If you had five extra hours this week (completely protected from meetings, paperwork, and emails), how would you use them? Many school-based SLPs say they’d spend that time collaborating with teachers, analyzing student progress, planning more intentional therapy, or simply taking a real lunch break. In this episode, we explore why those meaningful parts of the job often get squeezed out + what you can do to start reclaiming that time.
In this episode, we discuss:
- Why the gap many SLPs feel isn’t a competence problem
- How reducing rework can save hours of therapy planning each week
- Simple ways to batch decisions and reduce decision fatigue
- Why tracking your “invisible work” can help advocate for a more manageable workload
If therapy planning, paperwork, and prep are taking over your evenings and weekends, you can start your free trial at slpnow.com/pod to explore tools designed to help you streamline the process and get that time back.
The Question That Reveals the Real Problem
If you had five protected hours this week (no meetings, no paperwork, no emails), what would you do with the time?

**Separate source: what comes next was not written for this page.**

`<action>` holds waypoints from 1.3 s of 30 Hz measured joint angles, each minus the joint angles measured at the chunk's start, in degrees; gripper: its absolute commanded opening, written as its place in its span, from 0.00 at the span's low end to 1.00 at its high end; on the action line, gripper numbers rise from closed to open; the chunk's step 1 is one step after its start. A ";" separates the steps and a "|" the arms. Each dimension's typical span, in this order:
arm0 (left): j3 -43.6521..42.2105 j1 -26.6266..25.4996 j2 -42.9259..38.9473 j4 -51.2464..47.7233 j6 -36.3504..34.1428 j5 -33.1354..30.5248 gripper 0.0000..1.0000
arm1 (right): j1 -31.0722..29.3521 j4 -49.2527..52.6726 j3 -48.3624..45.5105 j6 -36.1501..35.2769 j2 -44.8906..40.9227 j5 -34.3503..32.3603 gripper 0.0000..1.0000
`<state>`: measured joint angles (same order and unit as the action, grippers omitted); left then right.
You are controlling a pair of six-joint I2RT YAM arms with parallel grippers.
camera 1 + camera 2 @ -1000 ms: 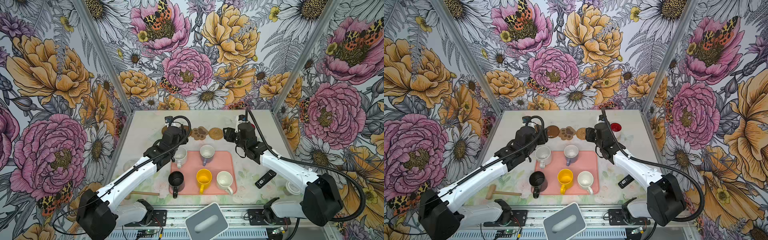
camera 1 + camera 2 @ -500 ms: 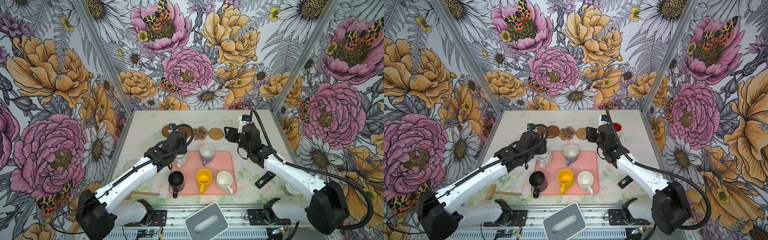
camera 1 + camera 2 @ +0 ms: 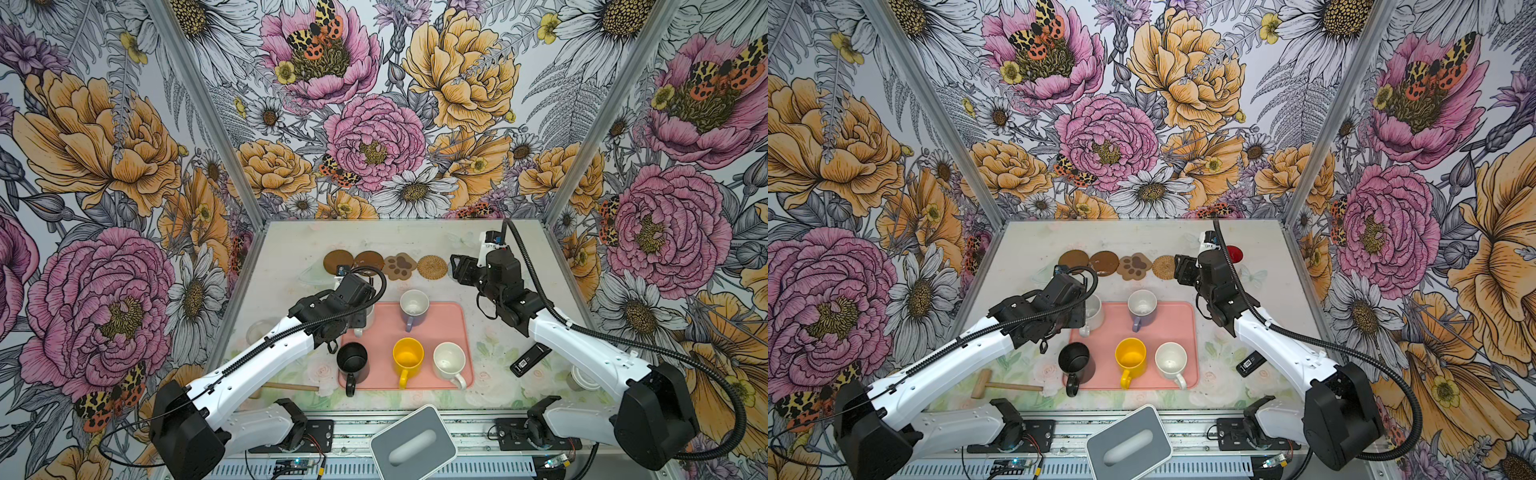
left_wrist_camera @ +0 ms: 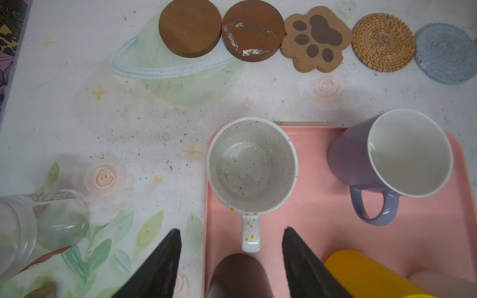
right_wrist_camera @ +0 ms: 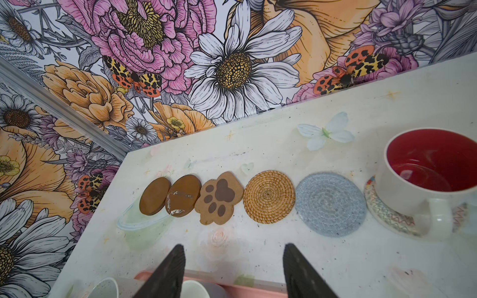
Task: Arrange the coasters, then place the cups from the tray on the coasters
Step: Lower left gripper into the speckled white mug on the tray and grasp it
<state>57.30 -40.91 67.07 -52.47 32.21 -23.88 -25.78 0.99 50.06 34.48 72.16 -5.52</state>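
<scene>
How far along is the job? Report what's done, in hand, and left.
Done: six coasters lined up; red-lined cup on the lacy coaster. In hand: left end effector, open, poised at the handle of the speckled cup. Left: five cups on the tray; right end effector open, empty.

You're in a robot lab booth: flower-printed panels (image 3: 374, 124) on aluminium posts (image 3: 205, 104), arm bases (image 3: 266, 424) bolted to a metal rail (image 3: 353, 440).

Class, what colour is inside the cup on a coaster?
Red; cup clearest in right wrist view.
</scene>
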 measured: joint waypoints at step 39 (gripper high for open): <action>-6.82 0.07 10.73 7.78 2.56 7.50 0.47 | 1.51 -1.29 -0.04 0.66 4.31 3.91 0.63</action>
<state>50.48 -40.84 77.80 -44.69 34.76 -16.38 -24.27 -0.30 50.02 35.14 76.47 -1.61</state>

When school-based speech-language pathologists answer that question, the responses are surprisingly consistent:
- Plan smaller, more intentional therapy groups
- Analyze student data more carefully
- Collaborate with teachers
- Program AAC devices
- Run RTI rotations
- Build stronger relationships with students
- Take a real lunch break
These answers reveal something important: SLPs want more time for clinical depth, not less work.
The problem isn’t motivation or competence. It’s capacity.
The Capacity Gap in School-Based Speech Therapy
Many SLPs feel a gap between the clinician they want to be and how they’re actually practicing.
You might picture your ideal therapy session like this:
- Calm and intentional
- Students engaged and confident
- Data guiding your decisions
- Time to reflect and adjust instruction
But the reality often looks different:
- Rushing between IEP meetings
- Documenting Medicaid billing
- Planning therapy late at night
- Catching up on evaluations on weekends
This disconnect isn’t unique to you.
Research shows that workload demands (not clinical ability) are one of the biggest contributors to stress and burnout for school-based SLPs (Marante et al., 2023).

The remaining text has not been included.